• WHAT THE TASK REQUIRES
Below are entries; copy exactly the lines from the one with "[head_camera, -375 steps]" through the one with "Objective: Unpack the", both included, and leave out the rest.
(MATERIAL PROVIDED Opens)
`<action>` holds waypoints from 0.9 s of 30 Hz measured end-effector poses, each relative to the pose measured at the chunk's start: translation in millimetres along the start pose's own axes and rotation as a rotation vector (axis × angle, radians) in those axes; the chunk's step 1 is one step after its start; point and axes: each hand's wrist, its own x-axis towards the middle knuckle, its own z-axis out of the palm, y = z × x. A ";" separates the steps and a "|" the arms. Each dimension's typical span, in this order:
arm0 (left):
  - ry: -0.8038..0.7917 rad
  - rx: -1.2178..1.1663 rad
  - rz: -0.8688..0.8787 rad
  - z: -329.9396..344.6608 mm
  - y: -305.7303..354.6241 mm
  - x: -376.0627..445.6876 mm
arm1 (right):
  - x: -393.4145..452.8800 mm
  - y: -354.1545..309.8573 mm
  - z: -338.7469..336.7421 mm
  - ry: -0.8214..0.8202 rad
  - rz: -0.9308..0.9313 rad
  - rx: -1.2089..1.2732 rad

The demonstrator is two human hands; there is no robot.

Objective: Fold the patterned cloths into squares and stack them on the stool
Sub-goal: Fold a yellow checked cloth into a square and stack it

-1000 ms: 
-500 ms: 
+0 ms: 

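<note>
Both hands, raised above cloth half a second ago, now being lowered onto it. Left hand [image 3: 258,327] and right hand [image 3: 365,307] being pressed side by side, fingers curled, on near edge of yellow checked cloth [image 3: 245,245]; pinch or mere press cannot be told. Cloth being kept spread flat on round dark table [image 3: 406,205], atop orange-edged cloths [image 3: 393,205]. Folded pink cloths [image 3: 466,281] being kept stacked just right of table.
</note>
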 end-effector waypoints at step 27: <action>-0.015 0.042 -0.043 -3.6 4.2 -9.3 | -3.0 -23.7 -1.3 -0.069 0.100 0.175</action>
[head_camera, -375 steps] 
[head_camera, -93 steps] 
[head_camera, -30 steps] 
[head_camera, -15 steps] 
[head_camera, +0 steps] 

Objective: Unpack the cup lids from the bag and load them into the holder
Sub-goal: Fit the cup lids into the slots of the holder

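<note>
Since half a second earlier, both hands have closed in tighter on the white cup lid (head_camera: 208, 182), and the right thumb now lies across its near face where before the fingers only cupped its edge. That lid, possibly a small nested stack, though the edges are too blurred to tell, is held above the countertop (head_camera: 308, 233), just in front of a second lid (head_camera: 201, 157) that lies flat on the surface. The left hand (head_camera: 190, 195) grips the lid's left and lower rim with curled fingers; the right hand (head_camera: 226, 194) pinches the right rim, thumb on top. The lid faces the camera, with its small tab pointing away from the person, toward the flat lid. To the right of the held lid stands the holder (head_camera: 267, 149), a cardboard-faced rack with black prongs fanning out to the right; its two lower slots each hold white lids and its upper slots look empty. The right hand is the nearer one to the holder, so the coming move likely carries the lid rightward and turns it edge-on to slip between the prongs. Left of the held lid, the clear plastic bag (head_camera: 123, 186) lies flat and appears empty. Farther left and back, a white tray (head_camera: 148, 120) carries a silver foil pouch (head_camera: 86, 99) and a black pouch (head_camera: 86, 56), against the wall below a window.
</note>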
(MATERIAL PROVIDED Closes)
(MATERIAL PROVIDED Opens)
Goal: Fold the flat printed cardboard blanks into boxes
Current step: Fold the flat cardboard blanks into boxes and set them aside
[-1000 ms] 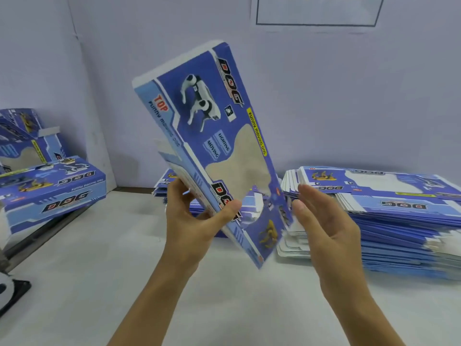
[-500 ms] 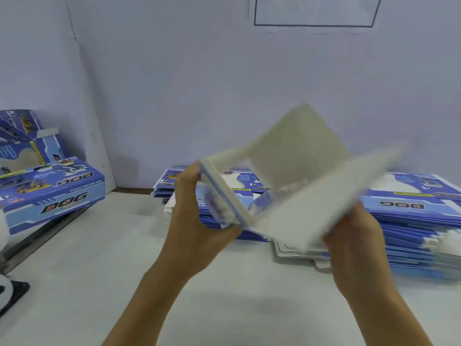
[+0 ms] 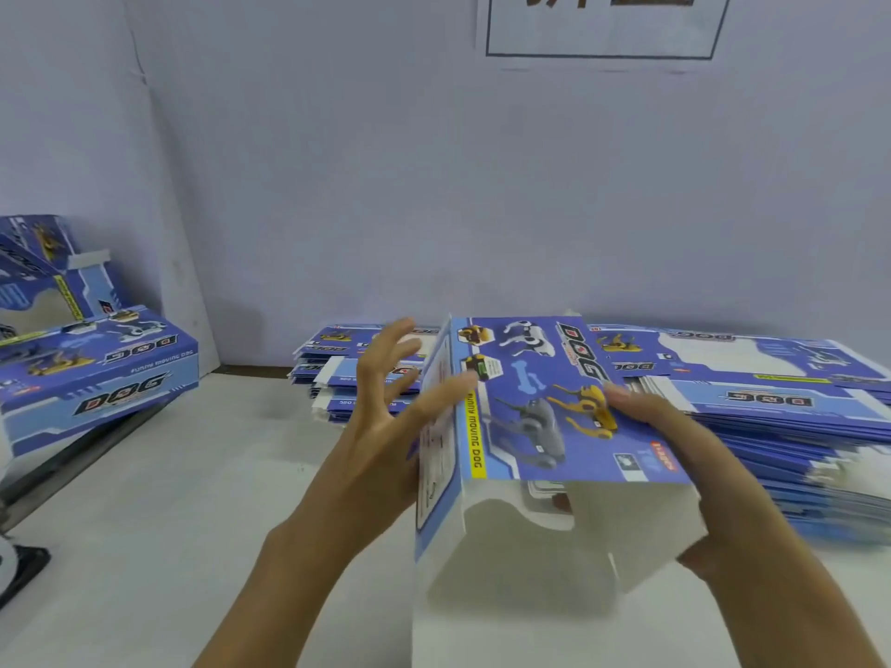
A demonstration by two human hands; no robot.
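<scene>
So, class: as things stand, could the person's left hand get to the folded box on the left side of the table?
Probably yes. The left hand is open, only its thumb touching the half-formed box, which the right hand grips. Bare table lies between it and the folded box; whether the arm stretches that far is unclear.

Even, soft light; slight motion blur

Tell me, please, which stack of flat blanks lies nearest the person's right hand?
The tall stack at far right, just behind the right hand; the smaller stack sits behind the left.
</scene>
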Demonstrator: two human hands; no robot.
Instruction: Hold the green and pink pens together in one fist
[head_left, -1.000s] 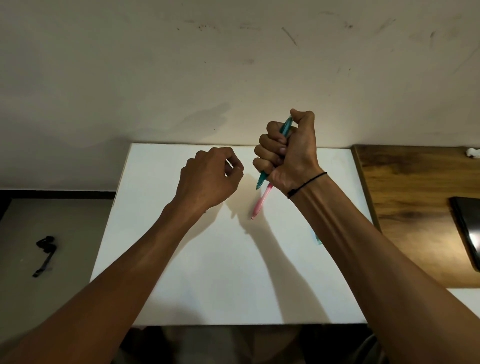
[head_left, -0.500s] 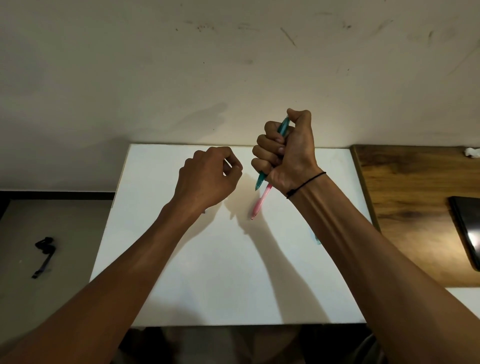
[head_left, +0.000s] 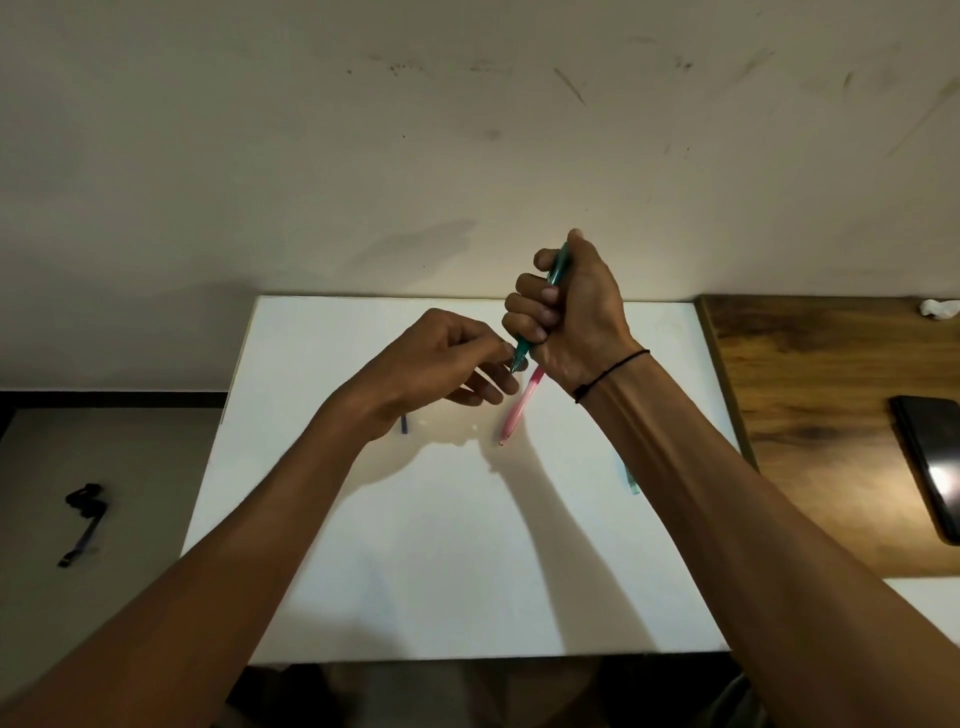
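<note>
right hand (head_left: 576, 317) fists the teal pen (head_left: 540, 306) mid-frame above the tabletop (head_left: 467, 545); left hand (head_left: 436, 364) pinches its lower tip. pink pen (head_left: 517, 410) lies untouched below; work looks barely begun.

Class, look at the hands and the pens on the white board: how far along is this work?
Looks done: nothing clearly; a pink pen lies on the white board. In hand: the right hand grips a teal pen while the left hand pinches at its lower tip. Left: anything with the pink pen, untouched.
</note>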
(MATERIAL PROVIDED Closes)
• ANSWER FOR THIS EXERCISE
[head_camera, -375 steps] 
[head_camera, -93 steps] 
[head_camera, -30 steps] 
[head_camera, -15 steps] 
[head_camera, +0 steps] 

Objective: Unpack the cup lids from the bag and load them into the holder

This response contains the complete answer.